You're not losing time
For those who feel behind for not knowing what they want
I've known what I wanted for my life since I was probably 13 years old. I had a very clear picture of what my career would look like, and I remember counting down the days until I became an “adult” so that I could finally start working and going on the path the I was so sure of and was already living in my head.
I wanted to work in Entertainment, more specific in the Music Industry, as a PR. And so I started pursuing that dream. I studied PR in college, won a program to study Entertainment and Music Industry abroad. I had side projects to build up the skills I needed. I had the will, the plan, the determination. Everything was going as expected.
Until it wasn't.
When I came back from my study abroad to my hometown in Brazil that really had no market for what I wanted to do, I joined a small tech company. Not because I wanted to or because I ever dreamed of working in tech, but because that's where I was able to find a job.
I was there for almost 3 years, until I turned 22 and had a mini life crisis. I felt like I was losing time, and at that point I wasn't sure anymore if my initial plan continued to be my dream, but I also wasn't settling with the idea of working in tech.
If you're rolling your eyes to the idea of a 22 year old thinking “they're losing time” – trust me, I am too and will address that in a second.
This mini life crisis was the best thing that happened to me – staying in my hometown was never an option in my mind, and this moment prompted me to start looking for a life change. If I didn’t know what I wanted, I might as well go try to figure out.

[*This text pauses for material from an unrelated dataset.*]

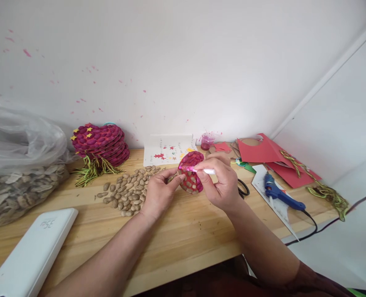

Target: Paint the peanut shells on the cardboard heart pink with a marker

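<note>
My left hand pinches the left edge of a round disc covered in peanut shells. Magenta paint coats much of the disc, while shells on its lower part show red ground and bare tan. In my right hand is a paintbrush with a white handle and pink-stained front, its tip against the disc's face near my left fingertips. Loose peanut shells lie spread on the table beside my left hand. Behind the disc stands a small clear cup with magenta paint in it.
At left are a stack of painted discs with stars and yarn tassels, a plastic bag of peanut shells and a white power bank. At right lie a blue glue gun with its cord, red paper and yarn. A paper sheet with paper stars sits by the wall.
</note>
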`<state>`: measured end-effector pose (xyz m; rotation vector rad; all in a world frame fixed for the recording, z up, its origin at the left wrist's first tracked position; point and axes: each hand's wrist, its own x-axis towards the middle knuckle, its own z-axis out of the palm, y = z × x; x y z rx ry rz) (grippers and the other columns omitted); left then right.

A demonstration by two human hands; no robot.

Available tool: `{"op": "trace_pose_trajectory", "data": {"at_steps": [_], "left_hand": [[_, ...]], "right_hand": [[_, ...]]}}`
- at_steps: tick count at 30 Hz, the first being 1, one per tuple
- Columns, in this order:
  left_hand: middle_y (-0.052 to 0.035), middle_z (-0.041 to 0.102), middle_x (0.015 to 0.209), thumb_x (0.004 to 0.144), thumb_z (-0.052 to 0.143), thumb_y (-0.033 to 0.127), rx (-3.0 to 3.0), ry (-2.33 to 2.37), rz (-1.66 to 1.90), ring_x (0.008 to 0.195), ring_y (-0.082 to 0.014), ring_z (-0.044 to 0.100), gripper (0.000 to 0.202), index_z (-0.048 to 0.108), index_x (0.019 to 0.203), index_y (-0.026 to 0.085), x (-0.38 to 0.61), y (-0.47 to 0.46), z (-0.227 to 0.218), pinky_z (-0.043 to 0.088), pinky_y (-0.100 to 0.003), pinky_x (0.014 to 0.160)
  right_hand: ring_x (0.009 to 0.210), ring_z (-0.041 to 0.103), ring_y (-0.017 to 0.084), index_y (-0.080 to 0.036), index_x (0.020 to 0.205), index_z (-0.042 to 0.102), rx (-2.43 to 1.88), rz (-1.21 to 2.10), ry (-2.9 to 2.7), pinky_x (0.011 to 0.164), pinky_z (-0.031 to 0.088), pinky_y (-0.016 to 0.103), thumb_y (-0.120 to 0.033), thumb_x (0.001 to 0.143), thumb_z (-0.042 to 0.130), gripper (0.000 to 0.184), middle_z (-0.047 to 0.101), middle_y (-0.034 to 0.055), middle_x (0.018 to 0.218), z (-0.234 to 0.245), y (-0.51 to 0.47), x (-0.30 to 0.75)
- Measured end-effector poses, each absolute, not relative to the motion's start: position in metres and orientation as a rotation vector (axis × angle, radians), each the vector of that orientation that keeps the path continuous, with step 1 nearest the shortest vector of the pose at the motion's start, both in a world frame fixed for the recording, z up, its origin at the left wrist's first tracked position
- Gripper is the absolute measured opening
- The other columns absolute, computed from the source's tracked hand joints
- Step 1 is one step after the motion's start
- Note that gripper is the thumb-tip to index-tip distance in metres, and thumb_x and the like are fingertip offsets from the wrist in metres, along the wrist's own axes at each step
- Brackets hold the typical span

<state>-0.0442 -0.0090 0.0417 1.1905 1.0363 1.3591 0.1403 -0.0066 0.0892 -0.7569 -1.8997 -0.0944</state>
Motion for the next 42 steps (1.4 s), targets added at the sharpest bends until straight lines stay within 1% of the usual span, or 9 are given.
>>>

So I got an opportunity to move to Colombia, a country I had never been before, to work for another tech company. Without hesitating, I moved to Bogotá, after all I asked life for a big change and there it was.
This move was the best thing that could have happened in my life. At 23 years old, I was making a living for myself in another country, speaking my third language, helping build a company's foreign operations from the ground up. There I met my fiancé Geoff, some of my best friends, and got to know myself in a way that I never had before.
From there, I moved jobs and countries again. Now I live in the U.S, still working in tech, and the initial plan has completely (or really, partially) fallen into pieces.
To whoever is reading this, I understand it might sound like all the dots have been connected, but they haven't. It's actually quite the opposite – I still have more questions than answers, but after a while, I've finally learned to feel at home in the uncertainty.
For someone who always thought they knew what they wanted, the moment that I started questioning it all, my sense of identity was at risk. And dealing with that particular piece, with the thought that maybe the plan that I had for myself since a very young age was probably not going to happen – or worse, I might not even want that anymore, was a process of its own.
Beyond that, I really had to finally understand that life is not linear (not for me, not for anybody). The more I talk to people who I look up to, the more I realize that their lives have also taken so many turns and plot twists. At the surface and from the outside, it seems like it was all part of a plan, easy and frictionless. Not the case.
The only certainty of life (other than death) is movement. It's change.
Throughout these movements (which were not always pleasant and happy), I met the love of my life, got to know more about myself and what I truly value. I have matured, which in turn has helped me to look at my potentials and priorities in a completely different way. My time wasn't lost, it was invested.
So don't think – at 22, 30, 40, whatever age, that you're losing time. The only time that's lost is the time that's not invested in our own lives.
We waste time if we let life pass by with no awareness, without actively engaging with it. Without claiming our roles of co-creators and being accountable for whatever comes our way.
So focus on your own journey, live life with the eyes open, live intentionally, and let life surprise you.
Last but not least, appreciate the questions – answers change, life changes, and we have to be prepared to change with it.